My visa reads Medical Attendant. It ’s a strange designation that combines all the other visa designations I’ve had—student, worker, tourist, alien. One is sick with worry, loses appetite, loses sleep, but also fetches and carries and lifts and pulls and signs and arranges and attempts to find space for oneself—through writing, perhaps. That I am visiting India with a diminished appetite strikes me as an absurd punishment from some petty deity I once offended.

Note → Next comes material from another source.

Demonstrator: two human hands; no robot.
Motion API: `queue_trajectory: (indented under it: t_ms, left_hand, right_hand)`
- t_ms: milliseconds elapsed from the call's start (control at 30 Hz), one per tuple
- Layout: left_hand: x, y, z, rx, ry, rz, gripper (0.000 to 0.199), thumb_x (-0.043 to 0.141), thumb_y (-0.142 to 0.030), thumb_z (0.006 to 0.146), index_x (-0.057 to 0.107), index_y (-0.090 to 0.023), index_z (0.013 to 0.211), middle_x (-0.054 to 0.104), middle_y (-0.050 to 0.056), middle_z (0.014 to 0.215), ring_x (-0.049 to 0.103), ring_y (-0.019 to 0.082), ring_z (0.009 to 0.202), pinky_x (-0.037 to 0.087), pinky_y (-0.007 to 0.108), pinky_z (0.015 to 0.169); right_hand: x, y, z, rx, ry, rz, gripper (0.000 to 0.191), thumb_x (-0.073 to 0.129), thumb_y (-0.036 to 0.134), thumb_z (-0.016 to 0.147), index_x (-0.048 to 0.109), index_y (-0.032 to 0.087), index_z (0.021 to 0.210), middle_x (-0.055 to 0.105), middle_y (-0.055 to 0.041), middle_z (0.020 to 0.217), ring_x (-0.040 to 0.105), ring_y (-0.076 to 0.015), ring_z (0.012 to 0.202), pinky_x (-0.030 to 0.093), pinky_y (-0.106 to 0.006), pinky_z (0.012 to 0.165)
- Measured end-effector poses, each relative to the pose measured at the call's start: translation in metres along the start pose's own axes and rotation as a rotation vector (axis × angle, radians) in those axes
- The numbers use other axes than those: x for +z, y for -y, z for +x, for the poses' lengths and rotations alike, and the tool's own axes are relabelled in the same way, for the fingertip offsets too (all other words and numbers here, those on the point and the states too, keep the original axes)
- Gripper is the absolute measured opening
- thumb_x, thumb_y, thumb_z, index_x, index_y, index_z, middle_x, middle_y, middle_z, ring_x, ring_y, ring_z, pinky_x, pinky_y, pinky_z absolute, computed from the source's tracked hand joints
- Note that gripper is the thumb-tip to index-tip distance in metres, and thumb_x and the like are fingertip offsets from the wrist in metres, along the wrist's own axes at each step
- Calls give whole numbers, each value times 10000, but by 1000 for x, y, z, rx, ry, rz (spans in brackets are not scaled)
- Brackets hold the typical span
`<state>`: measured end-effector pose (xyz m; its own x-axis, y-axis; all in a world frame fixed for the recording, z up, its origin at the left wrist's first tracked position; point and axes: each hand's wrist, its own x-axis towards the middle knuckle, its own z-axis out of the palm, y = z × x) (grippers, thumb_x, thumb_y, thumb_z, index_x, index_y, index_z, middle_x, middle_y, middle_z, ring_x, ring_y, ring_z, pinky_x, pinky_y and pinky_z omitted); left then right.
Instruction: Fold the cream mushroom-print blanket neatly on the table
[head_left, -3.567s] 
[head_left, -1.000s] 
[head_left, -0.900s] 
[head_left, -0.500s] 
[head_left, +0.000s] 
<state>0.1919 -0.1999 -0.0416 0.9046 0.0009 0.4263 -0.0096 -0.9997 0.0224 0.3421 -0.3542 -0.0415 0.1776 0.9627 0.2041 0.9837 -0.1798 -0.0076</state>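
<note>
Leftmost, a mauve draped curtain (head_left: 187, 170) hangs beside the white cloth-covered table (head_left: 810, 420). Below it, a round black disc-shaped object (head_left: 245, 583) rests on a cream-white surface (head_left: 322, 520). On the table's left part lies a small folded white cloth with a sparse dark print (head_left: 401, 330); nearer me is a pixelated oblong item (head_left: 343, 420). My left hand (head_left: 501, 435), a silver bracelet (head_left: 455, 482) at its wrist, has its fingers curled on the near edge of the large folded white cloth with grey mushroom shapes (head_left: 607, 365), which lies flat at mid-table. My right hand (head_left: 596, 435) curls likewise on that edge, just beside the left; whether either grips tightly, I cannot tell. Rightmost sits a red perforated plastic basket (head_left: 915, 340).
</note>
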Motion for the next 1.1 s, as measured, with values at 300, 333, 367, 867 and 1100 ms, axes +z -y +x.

I do not like hospitals. I spent standard 6, 7, and 8 shuttling through hospitals—M.P. Shah, Aga Khan, Nairobi, following my father as he went in and out of ICU and private rooms. He could not eat solid food, so I ate from his menu. I have eaten a lot of hospital food. I find hospitals difficult. I am not averse to how they smell—I grew up with the smell and I find it comforting, even pleasant. It is, instead, the scenes of attrition. Even now, this cannot be written.

Because I hate hospitals, especially Kenyan hospitals, it’s comforting to be in a foreign country, to be surrounded by unfamiliar vernaculars, bodies I do not know how to read, conversations that I cannot follow, conflicts that I cannot map. Disorientation provides space. But it’s not really disorientation. Rather, this foreign space does not yet hold the sediments of who I used to be; it does not produce the weight of feeling—repressed, deformed, disorganizing, deranged, anarranged, expressed—produced by Nairobi’s hospitals. That deep sense of rage and betrayal that flooded my 11-year-old, 12-year-old-, 13-year-old body, leaving little room for much else.

I’d be a poor literary critic—though I claim I’m not one—if I didn’t notice how the language of cancer and its treatment now permeate my writing—excrescences and floods, expression and repression.

As I would had I come for different reasons, I have perched myself in a café, and I’m writing in my notebook, wondering how much of this, if any, to make public.

I’ve been waiting for about an hour. Two or three more hours to go.


I cannot allow comments on the India Diary. I hope you understand.